Puis la première étoile apparut. Résigné, Camus baissa la tête et une larme roula sur sa joue gauche. Il l'essuya avec son avant bras gauche et il s'approcha du Saint qui attendait toujours quelques mètres plus loin. Sans hésitation, Camus prit sa main. "Nous pouvons partir," dit-il dans un souffle.

"Où?" demanda Serge surpris par la résolution de Camus. Il avait pensé que ce serait plus difficile de lui demander de venir et de quitter cet endroit, mais apparemment il avait cessé de fermer les yeux et avait admis l'attitude de sa mère à son égard.

"Loin d'ici." Il leva les yeux vers Serge. "Emmène-moi, Saint d'argent. C'est mon destin..."

"Tu ne le regretteras pas?"

"Qu'est-ce que je regretterais?" demanda Camus amer alors qu'il regardait droit devant lui.

"Alors partons. Nous avons une longue route à faire." Il referma sa main sur celle de Camus il s'éloigna en direction de la sortie du parc.

Camus le suivit mais il jeta un dernier regard en arrière, gravant cet endroit dans sa mémoire et ayant toujours cet espoir de voir surgir sa mère. Mais elle ne le fit pas, elle n'était pas là et ses lèvres tremblèrent. Des larmes silencieuses roulèrent sur ses joues et il les essuya. 'Non. Je ne dois pas.'

'Pourquoi? Pourquoi?' cria son esprit.

Pour la première fois, Serge entendit clairement l'appel mental du garçon et il baissa les yeux sur Camus. Il remarqua la détresse de l'enfant. "Je ne sais pas pourquoi elle t'a abandonné, Camus" dit le Saint sérieusement.

" J'ai été sage et gentil. Je lui ai toujours obéi, alors pourquoi?"

"Je ne sais pas, mais tu as la réponse dans ton coeur."

"Non, je ne l'ai pas!"

"Tu l'as. Plus tard, tu sauras pourquoi. Tu es pour l'instant choqué et offensé mais la vérité se trouve cachée dans ton coeur. Tu ne veux pas la voir pour l'instant. Mais dans quelques mois ou dans quelques années tu comprendras les raisons des actes de ta mère."

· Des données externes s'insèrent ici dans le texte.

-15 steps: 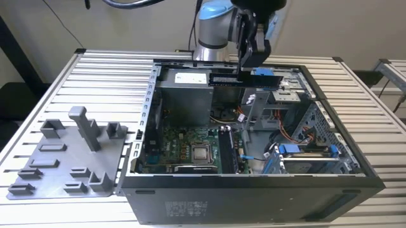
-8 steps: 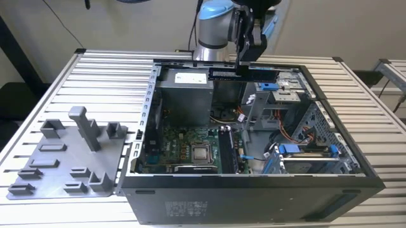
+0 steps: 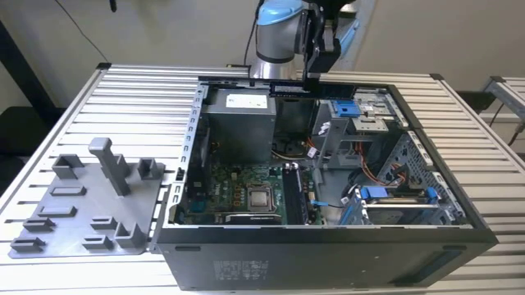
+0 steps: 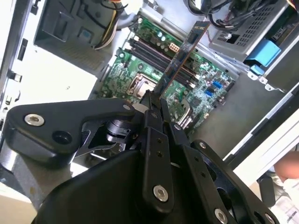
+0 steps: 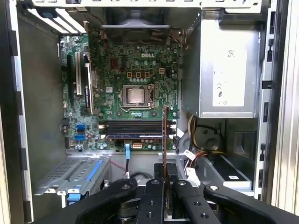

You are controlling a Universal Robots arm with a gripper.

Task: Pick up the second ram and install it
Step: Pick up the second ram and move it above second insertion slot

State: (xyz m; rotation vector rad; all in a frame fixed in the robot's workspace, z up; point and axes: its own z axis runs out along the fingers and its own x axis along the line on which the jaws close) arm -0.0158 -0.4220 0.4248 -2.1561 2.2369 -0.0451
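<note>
My gripper [image 3: 313, 81] is shut on the second ram [image 3: 311, 90], a thin, long stick with dark chips. I hold it level above the back of the open computer case [image 3: 189, 153], over the power supply side. In both wrist views the ram shows edge-on [image 4: 180, 58] [image 5: 165, 133], sticking out from between the black fingers [image 4: 148, 112] [image 5: 154, 186]. The green motherboard [image 3: 238, 193] [image 5: 135, 74] lies on the case floor well below. Its dark memory slots [image 5: 133, 128] [image 4: 154, 51] run beside the processor socket [image 5: 136, 95]. Whether a stick sits in them I cannot tell.
A grey power supply [image 3: 238, 120] [image 5: 226, 70] fills the case's back corner. Blue drive-bay brackets [image 3: 348, 109] [image 3: 379, 192] and loose cables [image 3: 328, 132] sit on the exterior view's right side of the case. A grey parts fixture [image 3: 90, 209] lies on the slatted table [image 3: 139, 92] at the left.
</note>
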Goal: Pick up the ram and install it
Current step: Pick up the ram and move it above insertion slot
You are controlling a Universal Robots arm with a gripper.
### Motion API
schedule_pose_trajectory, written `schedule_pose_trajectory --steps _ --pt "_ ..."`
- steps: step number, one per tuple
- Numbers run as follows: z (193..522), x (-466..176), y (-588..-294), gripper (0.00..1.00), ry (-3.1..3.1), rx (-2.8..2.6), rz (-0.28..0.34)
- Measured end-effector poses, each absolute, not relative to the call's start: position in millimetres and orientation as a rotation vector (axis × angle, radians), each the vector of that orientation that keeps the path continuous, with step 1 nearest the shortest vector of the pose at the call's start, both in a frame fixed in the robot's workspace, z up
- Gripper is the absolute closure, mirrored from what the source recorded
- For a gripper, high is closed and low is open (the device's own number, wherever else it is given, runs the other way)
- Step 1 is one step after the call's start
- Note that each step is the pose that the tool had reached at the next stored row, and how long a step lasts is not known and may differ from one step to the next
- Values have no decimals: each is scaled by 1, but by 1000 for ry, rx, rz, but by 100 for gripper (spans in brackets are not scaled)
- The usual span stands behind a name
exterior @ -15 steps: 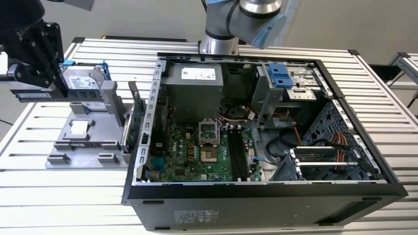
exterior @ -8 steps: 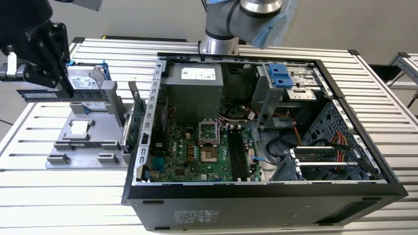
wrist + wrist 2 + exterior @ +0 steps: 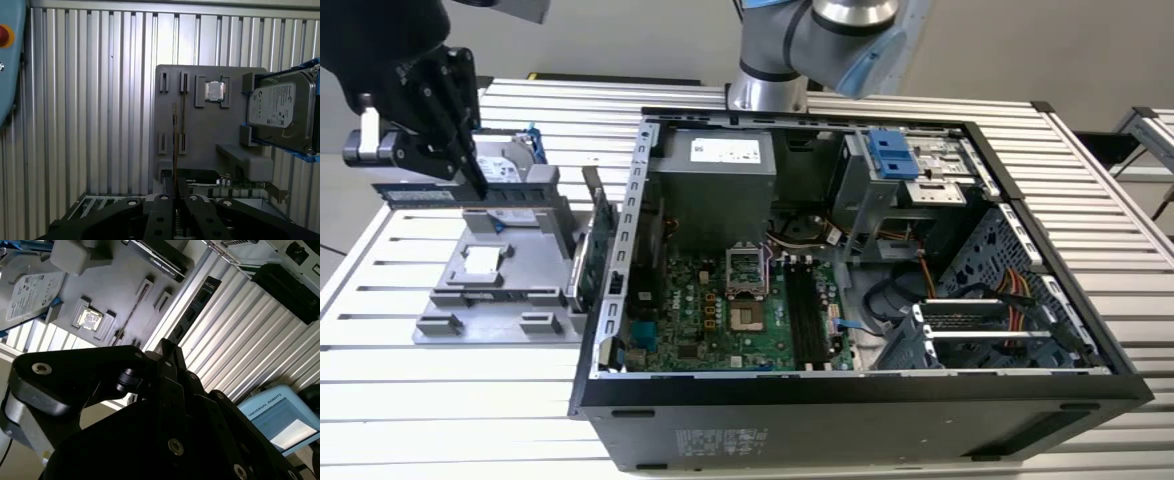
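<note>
The ram (image 3: 174, 145) shows edge-on as a thin strip running out from between my gripper's (image 3: 175, 198) black fingers, which are shut on its near end. It hangs over the grey holder plate (image 3: 200, 135), between the plate's small slot brackets. In the second wrist view the ram (image 3: 131, 315) is a thin line beyond the fingertips (image 3: 165, 352). In the exterior view my gripper (image 3: 474, 185) is at the exterior view's left, over the grey holder plate (image 3: 494, 300). The open computer case (image 3: 854, 420) lies to the right of it, with its motherboard (image 3: 720, 320) and dark memory slots (image 3: 803, 320) exposed.
A silver hard drive (image 3: 277, 107) in a blue frame and a small square processor (image 3: 215, 91) sit on the holder plate. A green expansion card (image 3: 225, 180) stands at the plate's edge nearest the case. A blue pendant (image 3: 280, 415) lies on the ribbed metal table (image 3: 400, 400).
</note>
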State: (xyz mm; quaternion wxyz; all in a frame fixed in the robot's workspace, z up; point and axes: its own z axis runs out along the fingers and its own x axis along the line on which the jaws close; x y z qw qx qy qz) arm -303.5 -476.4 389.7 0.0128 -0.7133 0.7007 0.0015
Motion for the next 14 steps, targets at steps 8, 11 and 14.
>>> schedule_pose_trajectory --steps 8,11,14 --pt "390 -291 -476 100 2184 -2223 5" --pt "390 -287 -476 100 2184 -2223 5" --pt "390 -283 -476 100 2184 -2223 5"
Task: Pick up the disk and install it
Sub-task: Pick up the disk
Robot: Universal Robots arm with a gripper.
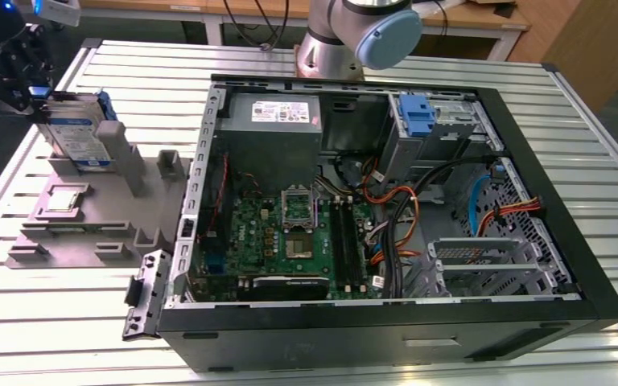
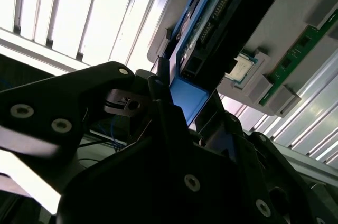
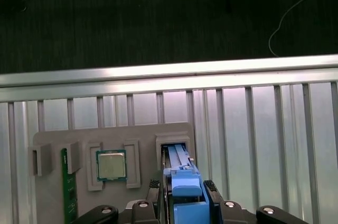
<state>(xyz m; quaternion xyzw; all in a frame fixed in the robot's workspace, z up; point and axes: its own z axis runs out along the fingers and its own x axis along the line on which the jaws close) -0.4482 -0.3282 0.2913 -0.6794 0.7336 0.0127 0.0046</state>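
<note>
One gripper (image 3: 181,185) and one disk (image 3: 178,156) meet at the grey holder block (image 1: 78,221), which lies on the slatted metal table (image 1: 51,322) at the exterior view's left, beside the one open computer case (image 1: 395,322). In the first wrist view the two black fingers (image 3: 209,186) sit pressed against either side of the disk's blue plastic frame, pinching it at its upper end. The disk (image 1: 81,133) stands upright on edge in a slot of the block, with its lower end down inside the slot and hidden. In the exterior view the gripper (image 1: 32,90) is dark and partly cut off by the picture's edge, so its shape is hard to make out there. The holder block also carries one square processor chip (image 3: 111,165) in a recess and one green memory stick (image 3: 66,195) set on edge. The stick's lower part is cut off in the first wrist view. In the second wrist view the black gripper body covers much of the scene, and past it show the disk's underside (image 2: 203,28) and the chip (image 2: 240,68). Inside the case there is one grey metal box (image 1: 271,133) with a white sticker and one blue bracket (image 1: 417,117) — the sticker's print, like that on the disk's white-and-blue label, is too small to read.
</note>
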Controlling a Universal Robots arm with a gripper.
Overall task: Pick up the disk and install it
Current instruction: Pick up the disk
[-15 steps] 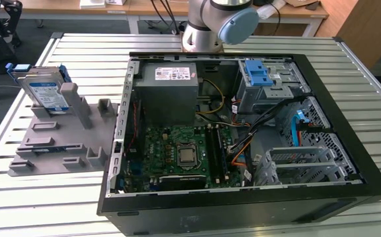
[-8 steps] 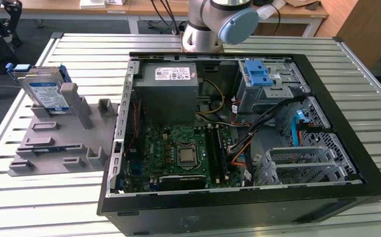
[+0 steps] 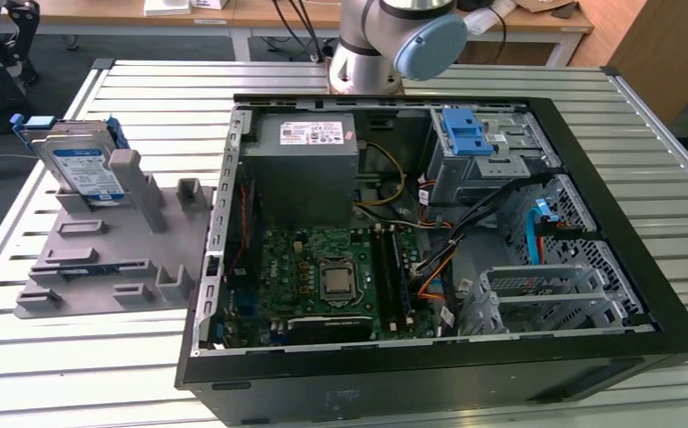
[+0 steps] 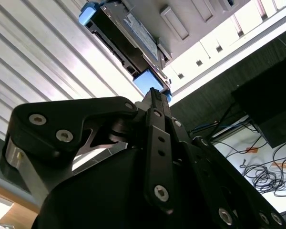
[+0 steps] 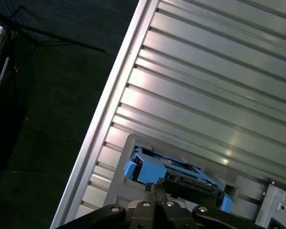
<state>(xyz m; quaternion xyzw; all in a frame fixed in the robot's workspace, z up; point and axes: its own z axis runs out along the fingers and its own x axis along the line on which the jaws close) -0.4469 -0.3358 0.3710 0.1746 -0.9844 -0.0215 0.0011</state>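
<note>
Disk (image 3: 83, 169), a silver drive with a white-and-blue label in a blue carrier bracket, stands on edge in a slot of the grey holder (image 3: 94, 259) at the exterior view's upper left, with the label facing the camera and the blue bracket ends showing above it. The holder lies flat on the ribbed metal surface (image 3: 142, 89), just beside the left wall of the open black computer case (image 3: 439, 366), which fills the centre and right of the exterior view. Inside the case, the grey power supply box (image 3: 308, 156) sits toward the top of the frame, the green motherboard (image 3: 332, 276) lies below it, and a blue latch piece (image 3: 465, 134) sits on the drive cage at the upper right. The arm (image 3: 392, 45) rises from the surface behind the case at the top centre of the exterior view. In the second wrist view the tool (image 4: 153, 93) has its two black fingers drawn together with nothing between them, and the disk (image 4: 126, 36) is seen beyond the fingertips, apart from them, still seated in the holder. In the first wrist view the tool (image 5: 155, 187) again shows its fingers closed against each other, with the disk (image 5: 181, 176) lying past the tips and the ribbed surface (image 5: 219, 86) around it.
</note>
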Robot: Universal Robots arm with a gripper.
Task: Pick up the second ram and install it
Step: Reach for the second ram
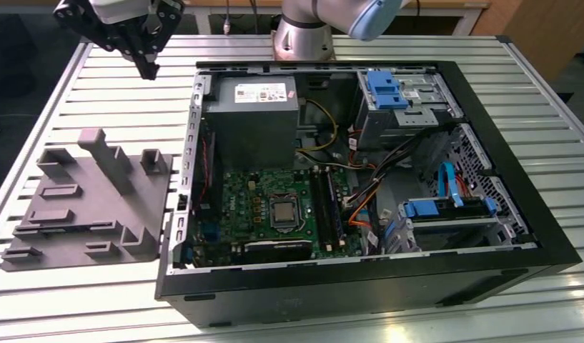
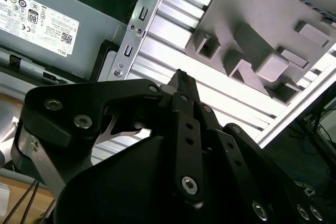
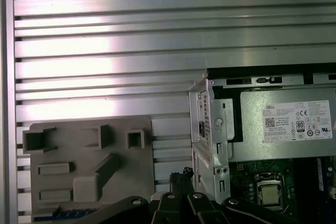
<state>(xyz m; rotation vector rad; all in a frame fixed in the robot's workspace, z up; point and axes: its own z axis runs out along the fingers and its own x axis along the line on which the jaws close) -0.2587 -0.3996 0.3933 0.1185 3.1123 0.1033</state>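
second ram (image 3: pixel 68 213) in grey fixture (image 3: pixel 123 153), end effector (image 3: pixel 182 175) nearby

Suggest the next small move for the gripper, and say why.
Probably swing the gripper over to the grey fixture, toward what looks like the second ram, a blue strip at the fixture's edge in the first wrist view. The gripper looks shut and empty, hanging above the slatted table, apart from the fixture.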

"Pour quelle raison repenserais-je à ça?"

"Parce ce que c'est dans la nature humaine. Les humains veulent tout savoir, et tu es un être humain Camus."

Camus n'était pas convaincu et son coeur le faisait souffrir et il ne savait pas pourquoi. Il sentit qu'il était sur le point de pleurer mais il se força à ne pas le faire. Ses traits devinrent plus durs et il regarda devant lui sans un autre regard en arrière et sur son passé. "Où allons-nous ?"

"Nous allons en Grèce. Au Sanctuaire, Camus. Tu auras une famille, une famille dont tu pourras choisir les membres." Camus hocha la tête et serra la main de Serge. Par ce geste, il lui montrait qu'il le suivrait et qu'il avait confiance en lui. Il jeta juste un coup d'oeil aux étoiles puis il reporta son attention sur le chemin qu'il suivait.